• [Exercise requirements]: Your job is to give again, exactly and with no additions, the lines in the records below from the one with "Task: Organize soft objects" through the one with "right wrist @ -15", both included. Omit the pictures.

• [Provided material]:
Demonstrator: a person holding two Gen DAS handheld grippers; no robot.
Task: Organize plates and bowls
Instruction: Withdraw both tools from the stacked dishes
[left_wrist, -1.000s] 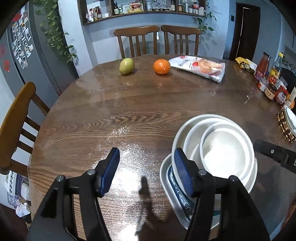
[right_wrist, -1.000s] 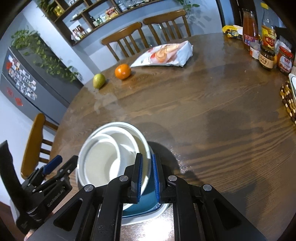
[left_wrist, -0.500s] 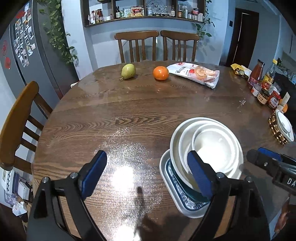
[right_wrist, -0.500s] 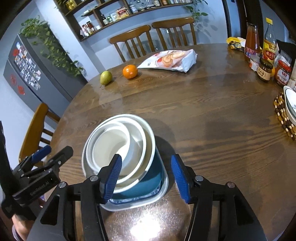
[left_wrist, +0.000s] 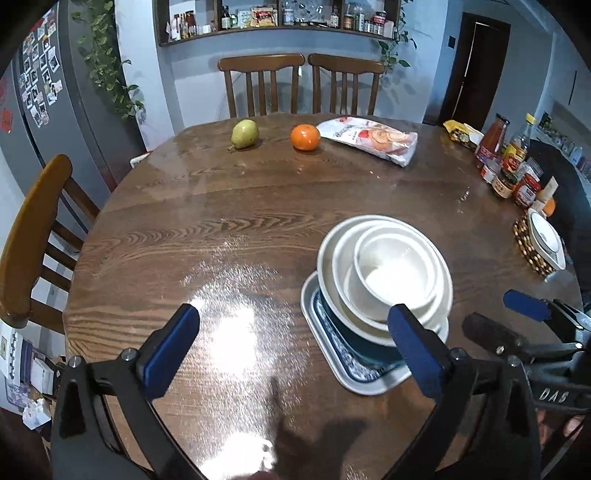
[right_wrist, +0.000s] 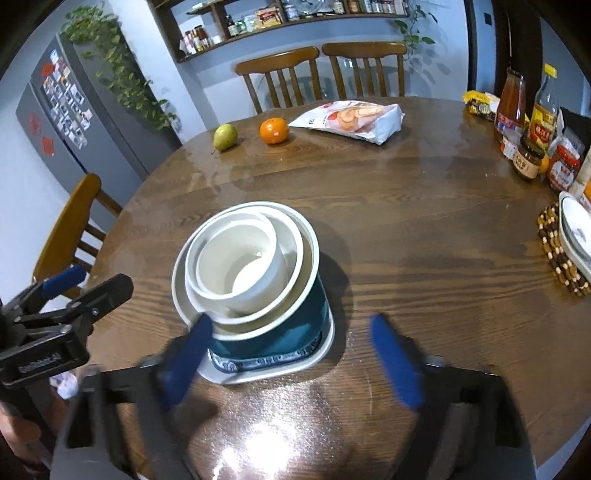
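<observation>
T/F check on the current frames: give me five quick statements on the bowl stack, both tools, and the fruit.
1. The white bowls sit nested inside the teal bowl. True.
2. The teal bowl stands on a rectangular plate. True.
3. The right tool is clamped on the stack. False: its jaws are wide open, holding nothing.
4. The left tool grips the plate. False: open and empty.
5. The pear is stacked in the top bowl. False: it lies on the table beside the orange.

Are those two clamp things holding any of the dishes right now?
No. The left hand-held gripper and the right hand-held gripper are both open and hold nothing. The stack of bowls sits free on its rectangular plate.
</observation>
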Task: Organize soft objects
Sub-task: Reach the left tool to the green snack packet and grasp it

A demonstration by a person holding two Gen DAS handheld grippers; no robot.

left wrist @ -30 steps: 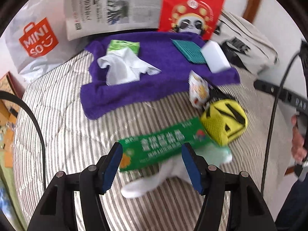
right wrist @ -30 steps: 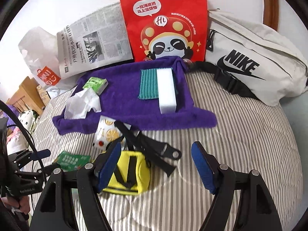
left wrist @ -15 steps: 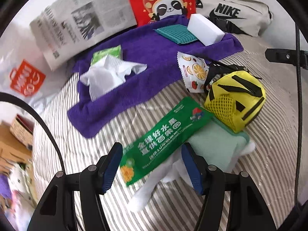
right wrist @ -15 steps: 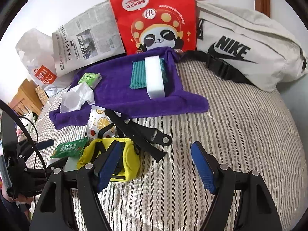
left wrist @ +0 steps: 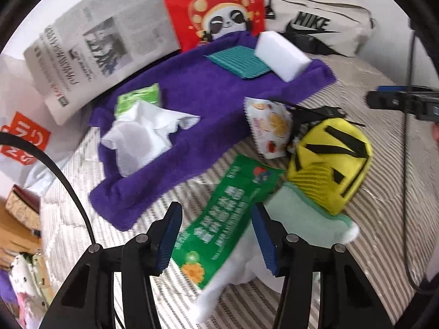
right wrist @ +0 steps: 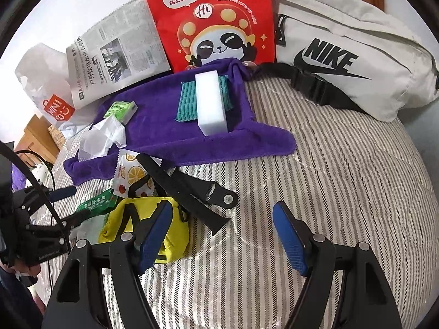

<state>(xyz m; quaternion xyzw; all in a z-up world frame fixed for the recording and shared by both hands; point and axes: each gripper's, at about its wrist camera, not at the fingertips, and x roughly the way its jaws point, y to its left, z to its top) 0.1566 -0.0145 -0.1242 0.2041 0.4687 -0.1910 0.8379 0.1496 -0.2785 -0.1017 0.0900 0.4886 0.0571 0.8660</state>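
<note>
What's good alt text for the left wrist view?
Open left gripper straddles a green snack packet lying over a pale green-and-white cloth on a striped bed. A yellow pouch and purple towel lie beyond.

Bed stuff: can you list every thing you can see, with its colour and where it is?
towel: 1, purple, spread on striped bed
sponge: 1, white, on towel
cloth: 1, teal, under sponge
tissue: 1, white, on towel
small pack: 1, green, towel's far-left
snack packet: 1, white with fruit, beside towel
pouch: 1, yellow, near packet
long packet: 1, green, between left fingers
sock: 1, mint-white, under long packet
Nike bag: 1, beige, back right
panda bag: 1, red, back
newspaper: 1, back left
left gripper: open
right gripper: open
</note>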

• [Output for this exercise]:
Task: Organize soft objects
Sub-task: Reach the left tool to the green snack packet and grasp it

A demonstration by a person holding two Gen DAS handheld grippers; no robot.

left wrist @ -30 steps: 
right wrist @ -30 steps: 
left wrist @ -15 steps: 
right wrist @ -15 steps: 

The exercise calls for nothing more than this answer.